Dalam tulisan ini saya menyuguhkan satu dari ribuan pesantren di Indonesia yang masih eksis dan melahirkan banyak alumni. Pesantren tersebut adalah Al Falah Ploso Mojo Kediri. Kendati di sekitar Ploso banyak pondok akan tetapi yang paling terkenal adalah pondok Ploso. Menariknya di pondok ini adalah terkait manhaj belajar terutama tertanam pada alumninya yaitu terkumpul dalam IMMAP. Mungkin IMMAP sama dengan perkumpulan pondok pesantren lain seperti HIMASAL, IKAPMAM, HIMTABU, IKAPETE, HAMIDA dll. Akan tetapi pondok Ploso seperti memiliki ciri khas tersendiri.

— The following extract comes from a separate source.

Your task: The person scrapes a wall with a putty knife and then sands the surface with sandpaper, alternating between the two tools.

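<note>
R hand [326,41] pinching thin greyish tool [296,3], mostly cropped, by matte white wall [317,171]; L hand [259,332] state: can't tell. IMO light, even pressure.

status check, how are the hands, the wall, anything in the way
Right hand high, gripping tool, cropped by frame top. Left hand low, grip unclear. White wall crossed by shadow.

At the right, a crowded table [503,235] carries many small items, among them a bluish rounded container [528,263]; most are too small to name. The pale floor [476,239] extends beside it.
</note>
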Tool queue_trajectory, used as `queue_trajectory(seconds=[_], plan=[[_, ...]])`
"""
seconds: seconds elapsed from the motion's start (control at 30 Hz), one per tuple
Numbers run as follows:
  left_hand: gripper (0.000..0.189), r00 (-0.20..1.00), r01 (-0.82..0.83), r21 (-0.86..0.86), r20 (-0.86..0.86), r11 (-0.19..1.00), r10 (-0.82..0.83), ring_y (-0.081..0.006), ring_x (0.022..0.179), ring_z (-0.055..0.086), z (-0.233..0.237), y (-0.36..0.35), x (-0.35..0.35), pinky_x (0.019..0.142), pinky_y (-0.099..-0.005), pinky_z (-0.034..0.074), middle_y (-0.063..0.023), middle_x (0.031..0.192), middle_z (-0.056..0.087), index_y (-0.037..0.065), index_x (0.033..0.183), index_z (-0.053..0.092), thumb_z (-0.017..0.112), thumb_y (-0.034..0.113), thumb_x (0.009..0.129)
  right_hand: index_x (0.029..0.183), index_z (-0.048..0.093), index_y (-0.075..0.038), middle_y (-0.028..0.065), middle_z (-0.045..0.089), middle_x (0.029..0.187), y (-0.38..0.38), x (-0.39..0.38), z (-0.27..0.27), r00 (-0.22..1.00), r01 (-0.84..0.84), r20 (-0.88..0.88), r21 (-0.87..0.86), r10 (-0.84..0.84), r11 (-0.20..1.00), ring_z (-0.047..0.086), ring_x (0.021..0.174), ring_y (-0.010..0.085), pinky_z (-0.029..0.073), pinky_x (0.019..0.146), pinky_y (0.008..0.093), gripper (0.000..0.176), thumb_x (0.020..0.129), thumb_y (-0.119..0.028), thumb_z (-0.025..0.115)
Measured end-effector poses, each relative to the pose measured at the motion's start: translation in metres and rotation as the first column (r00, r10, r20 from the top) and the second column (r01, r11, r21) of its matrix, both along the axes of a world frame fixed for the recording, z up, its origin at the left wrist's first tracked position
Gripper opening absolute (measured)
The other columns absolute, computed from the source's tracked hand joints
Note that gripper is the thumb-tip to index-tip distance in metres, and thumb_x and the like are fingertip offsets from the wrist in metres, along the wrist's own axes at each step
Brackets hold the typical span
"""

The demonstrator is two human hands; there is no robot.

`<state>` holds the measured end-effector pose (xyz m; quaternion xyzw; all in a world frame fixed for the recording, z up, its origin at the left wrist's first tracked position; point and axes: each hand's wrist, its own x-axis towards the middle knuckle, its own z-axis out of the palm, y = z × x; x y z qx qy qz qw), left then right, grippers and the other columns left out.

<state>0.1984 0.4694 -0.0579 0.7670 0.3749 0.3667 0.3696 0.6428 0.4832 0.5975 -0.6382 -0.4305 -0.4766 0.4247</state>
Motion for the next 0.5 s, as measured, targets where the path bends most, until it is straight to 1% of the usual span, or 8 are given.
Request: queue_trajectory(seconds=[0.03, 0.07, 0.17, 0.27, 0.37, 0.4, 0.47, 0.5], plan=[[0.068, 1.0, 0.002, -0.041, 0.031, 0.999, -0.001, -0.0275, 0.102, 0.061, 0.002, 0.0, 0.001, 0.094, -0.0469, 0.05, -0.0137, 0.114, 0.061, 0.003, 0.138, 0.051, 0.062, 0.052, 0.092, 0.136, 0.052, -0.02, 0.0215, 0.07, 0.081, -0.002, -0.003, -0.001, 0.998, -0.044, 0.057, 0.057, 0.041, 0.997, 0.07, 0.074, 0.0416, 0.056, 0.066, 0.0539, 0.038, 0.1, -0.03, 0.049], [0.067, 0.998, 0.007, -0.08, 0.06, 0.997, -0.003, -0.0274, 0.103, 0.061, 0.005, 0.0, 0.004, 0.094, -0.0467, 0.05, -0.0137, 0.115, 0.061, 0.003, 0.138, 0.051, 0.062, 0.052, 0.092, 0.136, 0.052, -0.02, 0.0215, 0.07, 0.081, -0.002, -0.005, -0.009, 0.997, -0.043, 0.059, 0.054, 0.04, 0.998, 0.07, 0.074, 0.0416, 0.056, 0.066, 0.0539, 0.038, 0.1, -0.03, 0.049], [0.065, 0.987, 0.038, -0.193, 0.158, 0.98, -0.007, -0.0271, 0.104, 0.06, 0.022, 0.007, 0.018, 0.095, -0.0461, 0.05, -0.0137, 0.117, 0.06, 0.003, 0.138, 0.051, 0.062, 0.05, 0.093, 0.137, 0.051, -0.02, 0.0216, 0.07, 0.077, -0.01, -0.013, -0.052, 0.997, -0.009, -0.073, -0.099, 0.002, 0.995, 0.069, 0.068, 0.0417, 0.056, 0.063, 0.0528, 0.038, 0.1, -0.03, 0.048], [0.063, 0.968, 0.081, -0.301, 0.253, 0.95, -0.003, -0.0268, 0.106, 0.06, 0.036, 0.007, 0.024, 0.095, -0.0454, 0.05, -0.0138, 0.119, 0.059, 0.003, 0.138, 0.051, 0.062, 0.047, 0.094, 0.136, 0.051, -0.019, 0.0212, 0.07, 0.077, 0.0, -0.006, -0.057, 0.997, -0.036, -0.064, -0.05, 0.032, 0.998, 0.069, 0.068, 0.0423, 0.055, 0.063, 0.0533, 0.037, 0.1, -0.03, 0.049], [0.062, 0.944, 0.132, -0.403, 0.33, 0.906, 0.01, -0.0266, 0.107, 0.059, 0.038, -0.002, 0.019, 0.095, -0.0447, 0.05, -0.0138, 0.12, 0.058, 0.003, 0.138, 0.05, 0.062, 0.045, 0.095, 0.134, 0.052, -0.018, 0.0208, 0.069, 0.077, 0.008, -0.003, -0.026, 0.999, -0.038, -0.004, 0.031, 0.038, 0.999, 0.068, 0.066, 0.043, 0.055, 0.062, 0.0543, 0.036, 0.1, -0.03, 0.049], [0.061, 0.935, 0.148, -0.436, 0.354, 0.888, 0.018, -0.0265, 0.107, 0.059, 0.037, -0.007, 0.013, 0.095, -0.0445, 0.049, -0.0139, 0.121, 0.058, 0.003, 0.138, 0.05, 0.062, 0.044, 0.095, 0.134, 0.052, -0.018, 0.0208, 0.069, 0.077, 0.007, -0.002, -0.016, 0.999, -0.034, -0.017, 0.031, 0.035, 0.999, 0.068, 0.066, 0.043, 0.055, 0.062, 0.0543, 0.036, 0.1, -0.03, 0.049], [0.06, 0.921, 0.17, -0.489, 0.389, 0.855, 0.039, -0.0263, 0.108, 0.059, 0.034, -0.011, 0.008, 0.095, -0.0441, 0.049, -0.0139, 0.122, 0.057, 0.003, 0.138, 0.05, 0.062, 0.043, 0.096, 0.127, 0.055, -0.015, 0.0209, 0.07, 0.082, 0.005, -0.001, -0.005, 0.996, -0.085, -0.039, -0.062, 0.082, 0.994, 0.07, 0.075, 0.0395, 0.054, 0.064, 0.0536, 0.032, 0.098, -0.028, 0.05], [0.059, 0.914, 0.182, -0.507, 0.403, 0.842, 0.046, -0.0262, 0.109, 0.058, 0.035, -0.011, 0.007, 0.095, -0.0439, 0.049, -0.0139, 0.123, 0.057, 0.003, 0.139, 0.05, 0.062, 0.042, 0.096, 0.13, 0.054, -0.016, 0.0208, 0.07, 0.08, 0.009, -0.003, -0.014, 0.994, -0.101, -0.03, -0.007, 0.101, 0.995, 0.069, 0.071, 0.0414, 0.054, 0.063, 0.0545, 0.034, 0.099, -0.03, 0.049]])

Di Ploso yang saya ketahui memiliki motto belajar, "Berilmu amaliyah ilmiah, berilmu ilmiah amaliyah". Motto tersebut lah yang selalu digaungkan oleh para masyayikh terutama yang masih hidup yaitu KH Nurul Huda Djazuli dan Nyai Hj Lailatul Badriyah. Motto tersebut memang mencirikan bahwa pondok Ploso adalah pondok yang gandrung dengan mengaji. Ngaji adalah program dan tujuan utama pondok ini. Hal itu sudah tercermin pada alumninya yang kompak dan tersemai di berbagai penjuru.
Saya menyaksikan betapa ngaji adalah ruh utama di Ploso. Bahkan tidak ada pembahasan yang lebih laku daripada topik ilmu dan ibadah. Dawuh-dawuh masyayikh Ploso selalu menggema bahwa santri tanpa ngaji adalah kebodohan bahkan ada anekdot, la yamutu wala yahya ora bermutu tur ngetek-ngenteki biaya. Gus Kautsar sering juga dawuh bahwa sekalipun anak kiai jikalau tidak ngaji maka dia tolol. Ngaji dan semangat keilmuan memang selalu menjadi hal utama karena hal itu adalah warisan dari muassis pondok Ploso, Simbah Kiai Djazuli Utsman.
Mbah Yai Djazuli setelah mondok di Lirboyo dan Mojosari langsung mengajar santri disebuah langgar kecil yang kini menjadi mushola ndalem pondok pusat. Dari sanalah kegigihan Mbah Nyai Rodliyah Dzajuli, istri beliau yang mendorong kuat bahwa orang akan mulia dengan ngaji. Hingga saat ini putra-putri Mbah Yai Djazuli menitis yaitu kompak dan mencintai mengaji. Bahkan menurut Gus Kautsar orang-orang terlalu salah kaprah ketika pamanya Gus Miek menjadi wali karena keramatnya. Jarang sekali orang menyinggung sisi ilmiah dari Gus Miek. Padahal Gus Miek juga seorang pendidik, beliau mampu mengajarkan kitab Ihya Ulumuddin dan Hikam Ibnu Athoilllah bahkan mengamalkannya. Hal itulah yang membuat maqam beliau tinggi di sisi Allah.
Dari sisi alumni juga bisa disaksikan betapa Ploso sangat kuat hubungannya. Antara pondok dan alumni selalu difasilitasi dengan ngaji. Di manapun tempatnya ngaji menjadi sajian utama. Dari ngaji itu pula iklim musyawarah atau bahtsul masail juga hidup. Ngaji dari mulai bulanan, triwulan, hingga tahunan masih terselenggara bahkan acara halal bihalal pun agenda utamanya adalah balagh kitab. Intinya obah sak obah, pokok ngaji (sedikit saja pergerakan, pokoknya ngaji. Begitulah pondok Ploso telah menjadi role model bahwa kegiatan ngaji adalah kunci keberhasilan santri.
Manhaj Ploso adalah ngaji. Maka menjadi kesimpulan adalah bahwa thariqoh illa Allah adalah ta'lim wa ta'alum. Bahwa jalan menuju Tuhan sebanyak buih di lautan akan tetapi salah satu jalan tersebut adalah orang yang belajar dan mengajar. Kita selalu belajar pada pondok Ploso yang khas itu.